Probably next week, workers will begin digging the foundation for the next house. To make way for it, the largest tree on the lot had to be murdered.

EXHIBIT D: Candles on a Stump


Look at the size of that stump! This was a beautiful tree. They were cutting it down last Monday when I got home from work. (After the law chased them on Sunday.) I'm the one who put the candles there when the deed was done. The stump has since been ground out.

I don't know what you would call this, but I call it gentrification.

I've seen a lot of turnover on my block during the last 31 years. I've always been the first one to bring a casserole to the newbies and volunteer to help them with information on daycare and where to get the best birthday cake. But I cannot bring myself to welcome this new family. Their values cannot possibly be mine. Clearly they wanted a house where everything was brand spanking new, with four fucking bathrooms and no yard, front or back.

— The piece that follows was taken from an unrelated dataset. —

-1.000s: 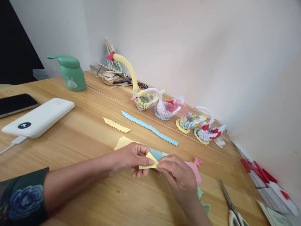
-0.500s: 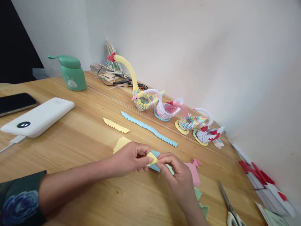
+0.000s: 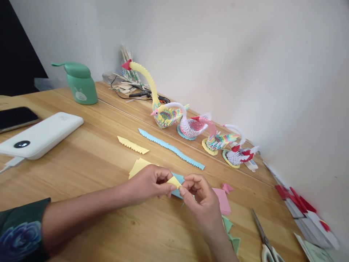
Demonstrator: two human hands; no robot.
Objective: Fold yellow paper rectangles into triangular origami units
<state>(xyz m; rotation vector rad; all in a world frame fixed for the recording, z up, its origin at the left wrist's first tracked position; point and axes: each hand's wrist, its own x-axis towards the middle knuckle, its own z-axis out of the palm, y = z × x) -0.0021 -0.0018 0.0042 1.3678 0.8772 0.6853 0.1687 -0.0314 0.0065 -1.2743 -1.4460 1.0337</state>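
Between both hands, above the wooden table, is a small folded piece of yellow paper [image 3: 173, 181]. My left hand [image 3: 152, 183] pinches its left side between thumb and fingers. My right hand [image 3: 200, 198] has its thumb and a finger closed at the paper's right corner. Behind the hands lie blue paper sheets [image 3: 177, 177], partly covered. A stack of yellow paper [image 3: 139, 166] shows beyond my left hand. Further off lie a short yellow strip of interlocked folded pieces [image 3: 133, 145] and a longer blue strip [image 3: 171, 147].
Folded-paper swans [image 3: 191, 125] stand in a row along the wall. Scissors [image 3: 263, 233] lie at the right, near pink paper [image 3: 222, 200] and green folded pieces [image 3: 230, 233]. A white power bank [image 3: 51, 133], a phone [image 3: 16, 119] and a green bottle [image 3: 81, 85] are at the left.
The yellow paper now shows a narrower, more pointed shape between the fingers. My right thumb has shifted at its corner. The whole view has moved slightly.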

It's supremely disorienting to come home from work to the same house and the same street that you've lived on since 1987, and nothing is the same. The trees are gone. The old house is gone. In its place a butt-ugly monstrosity populated by a family that has a pathological aversion to smelling shit. And this is not Rip Van Winkle. I didn't go away for 25 years and come back to a changed world. I went to work in the morning and came back to a changed world at the end of my shift.

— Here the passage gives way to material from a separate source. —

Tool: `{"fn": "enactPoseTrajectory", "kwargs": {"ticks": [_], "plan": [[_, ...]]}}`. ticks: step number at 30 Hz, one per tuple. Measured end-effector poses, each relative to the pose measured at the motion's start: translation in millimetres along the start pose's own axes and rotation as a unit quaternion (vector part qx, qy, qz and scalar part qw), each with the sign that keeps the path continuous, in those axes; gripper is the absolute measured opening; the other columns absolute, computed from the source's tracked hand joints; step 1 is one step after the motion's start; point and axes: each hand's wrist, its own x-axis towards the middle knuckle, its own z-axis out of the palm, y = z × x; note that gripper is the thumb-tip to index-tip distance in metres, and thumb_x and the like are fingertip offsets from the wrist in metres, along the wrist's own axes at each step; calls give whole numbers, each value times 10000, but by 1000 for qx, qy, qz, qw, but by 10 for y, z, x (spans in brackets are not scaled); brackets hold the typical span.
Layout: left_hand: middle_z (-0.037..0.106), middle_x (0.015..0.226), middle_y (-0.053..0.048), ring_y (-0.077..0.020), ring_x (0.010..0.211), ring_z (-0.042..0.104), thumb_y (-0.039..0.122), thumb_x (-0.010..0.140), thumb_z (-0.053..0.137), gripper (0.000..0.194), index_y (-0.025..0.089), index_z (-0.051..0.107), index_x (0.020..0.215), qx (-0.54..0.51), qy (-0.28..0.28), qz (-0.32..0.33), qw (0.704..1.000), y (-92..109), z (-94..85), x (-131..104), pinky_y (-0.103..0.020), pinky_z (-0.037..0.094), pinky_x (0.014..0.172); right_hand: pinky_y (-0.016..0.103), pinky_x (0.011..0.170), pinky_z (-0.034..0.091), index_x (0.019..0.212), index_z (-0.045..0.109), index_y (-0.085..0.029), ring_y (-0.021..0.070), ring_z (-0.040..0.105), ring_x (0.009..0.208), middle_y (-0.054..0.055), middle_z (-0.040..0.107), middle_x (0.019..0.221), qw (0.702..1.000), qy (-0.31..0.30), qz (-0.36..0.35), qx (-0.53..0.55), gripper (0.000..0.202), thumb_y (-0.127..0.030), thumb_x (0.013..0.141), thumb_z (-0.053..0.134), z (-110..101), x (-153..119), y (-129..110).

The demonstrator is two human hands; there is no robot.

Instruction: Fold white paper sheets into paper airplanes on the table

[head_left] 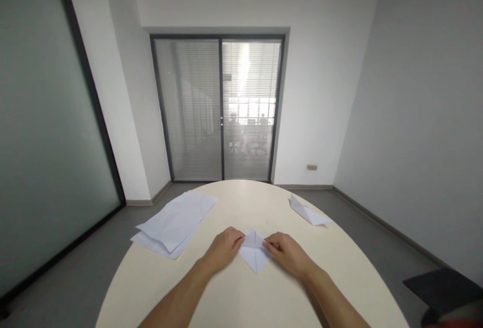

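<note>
A small folded sheet of white paper, diamond-shaped with a crease down its middle, is between my two hands above the near part of the table. My left hand pinches its left corner, fingers closed. At the right corner, my right hand grips the paper between thumb and curled fingers. The fingertips of both hands partly cover the paper's side corners. Whether the paper rests on the tabletop or is slightly raised, I cannot tell.
Loose white sheets lie overlapped at the table's left edge, some jutting over it. A folded paper boat sits near the right edge of the round cream table. A dark chair stands at the lower right.
</note>
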Motion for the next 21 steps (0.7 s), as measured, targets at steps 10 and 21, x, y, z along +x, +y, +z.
{"fn": "enactPoseTrajectory", "kwargs": {"ticks": [10, 21], "plan": [[706, 1072, -41, -203, 955, 630, 247, 921, 424, 315, 234, 647, 1142, 19, -2, -57, 998, 39, 7, 9, -296, 457, 860, 296, 702, 442, 1060, 708, -207, 210, 634, 763, 65, 735, 897, 996, 13, 47, 81, 391, -402, 940, 391, 41, -6, 50], [660, 1184, -26, -196, 1064, 591, 159, 861, 498, 360, 241, 612, 1193, 21, 16, -45, 999, 52, 82, 3, -306, 446, 948, 307, 759, 465, 1107, 683, -197, 211, 650, 818, 68, 725, 923, 991, 61, 105, 50, 353, -349, 899, 442, 139, 23, 82]]}}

And then, the other day, as I drove home from work, I was greeted with one of these out in the street, in front of the new house.

EXHIBIT E: Really? REALLY?

Oh, reader. It was all I could do to just park my car and hoof it to the rear of my dwelling without blowing my stack. These spoiled yuppies wanted a brand new house, and they bought one with no yard, and now they are warning me that their tot is playing near the street?

I don't want to move. It takes me ten minutes to drive to work. The El Train to Philly is four blocks away. But I'm not comfortable. There are barbarians at the gate. They have created a wasteland and called it progress.

10 comments:

anne marie in philly said...

THEY should be watching out for their stupid bratley, NOT YOU!

FUCK THEM!

CraveCute said...

It's happening in our suburban neighborhoods too. Large wooded double lots are being split so that two and three houses can fit in that same area. Existing long-time homeowners now have to deal with the increased activity, traffic etc. All because of greed!

Chas S. Clifton said...

You could do something creative with the little green guy, I bet.

yellowdoggranny said...

that is plum sad.

Laura said...

People are just fucking selfish stupid bastards.

blessings
~*~

Debra She Who Seeks said...

This is going on here in Edmonton too. When the redevelopment occurs in poorer, run-down neighbourhoods, they call it "gentrification." When the redevelopment occurs in richer, desirable neighbourhoods, they call it "infill." And it's basically as you describe. Young professionals with families don't want to live in small, older homes in those nice areas, so they bulldoze the house, build a huge McMansion on the lot or, if it's a large corner lot, a developer will bulldoze and build a huge duplex. That's how things roll nowadays.

Debra She Who Seeks said...

The City encourages gentrification and infill because it brings more people in to live in the city's centre, rather than in the ever-expanding-outward suburbs which eat up valuable farm land as development occurs. More people and kids in central areas help keep those older neighbourhood schools viable so they need not be closed and the kids bused to other schools. So there are some advantages from an urban planning point of view.

Janie Junebug said...

Ours is a historic neighborhood with a neighborhood association that keeps a pretty tight leash on change. I hope we continue the way we are.

Love,
Janie

Jono said...

I've seen this happen when I visit the Big City. I just don't get it. When is it enough? Do they do it just to display their wealth or are they deranged? It's only been a hundred years since indoor plumbing was considered a luxury.

Kim Cooper said...

Over-population is behind it. Too many people.
We should encourage making it denser in urban settings so that it won't get denser farther out.